The response should consist of the data below, copied exactly, with no pictures in it.

********

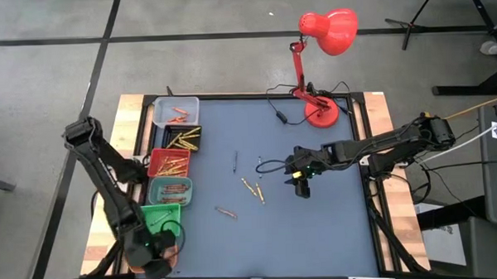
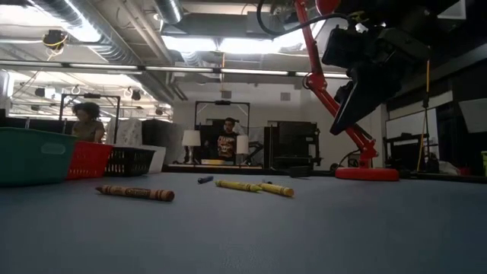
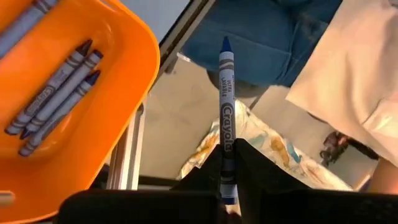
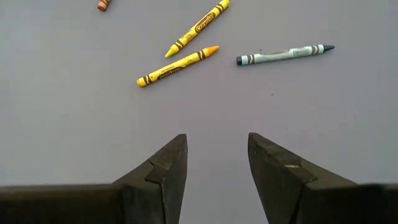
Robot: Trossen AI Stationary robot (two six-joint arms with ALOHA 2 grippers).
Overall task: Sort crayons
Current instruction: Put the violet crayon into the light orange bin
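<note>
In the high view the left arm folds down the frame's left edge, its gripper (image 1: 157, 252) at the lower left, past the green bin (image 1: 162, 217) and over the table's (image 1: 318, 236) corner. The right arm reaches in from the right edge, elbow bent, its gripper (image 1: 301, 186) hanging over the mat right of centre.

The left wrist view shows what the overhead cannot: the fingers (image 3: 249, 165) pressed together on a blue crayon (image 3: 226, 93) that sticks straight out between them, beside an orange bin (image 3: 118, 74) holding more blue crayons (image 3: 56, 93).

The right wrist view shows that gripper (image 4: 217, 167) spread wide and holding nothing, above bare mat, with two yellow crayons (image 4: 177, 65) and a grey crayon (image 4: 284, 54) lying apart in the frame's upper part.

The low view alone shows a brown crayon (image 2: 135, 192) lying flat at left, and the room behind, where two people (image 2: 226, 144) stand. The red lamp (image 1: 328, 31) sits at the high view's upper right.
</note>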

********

◆ Task response
Robot: Trossen AI Stationary robot (two six-joint arms with ALOHA 2 grippers).
Overall task: Sort crayons
Current instruction: Put the violet crayon into the light orange bin
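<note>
In the high view the left arm folds down the frame's left edge, its gripper (image 1: 157, 252) at the lower left, past the green bin (image 1: 162, 217) and over the table's (image 1: 318, 236) corner. The right arm reaches in from the right edge, elbow bent, its gripper (image 1: 301, 186) hanging over the mat right of centre.

The left wrist view shows what the overhead cannot: the fingers (image 3: 249, 165) pressed together on a blue crayon (image 3: 226, 93) that sticks straight out between them, beside an orange bin (image 3: 118, 74) holding more blue crayons (image 3: 56, 93).

The right wrist view shows that gripper (image 4: 217, 167) spread wide and holding nothing, above bare mat, with two yellow crayons (image 4: 177, 65) and a grey crayon (image 4: 284, 54) lying apart in the frame's upper part.

The low view alone shows a brown crayon (image 2: 135, 192) lying flat at left, and the room behind, where two people (image 2: 226, 144) stand. The red lamp (image 1: 328, 31) sits at the high view's upper right.
</note>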

There is nothing else to this exercise.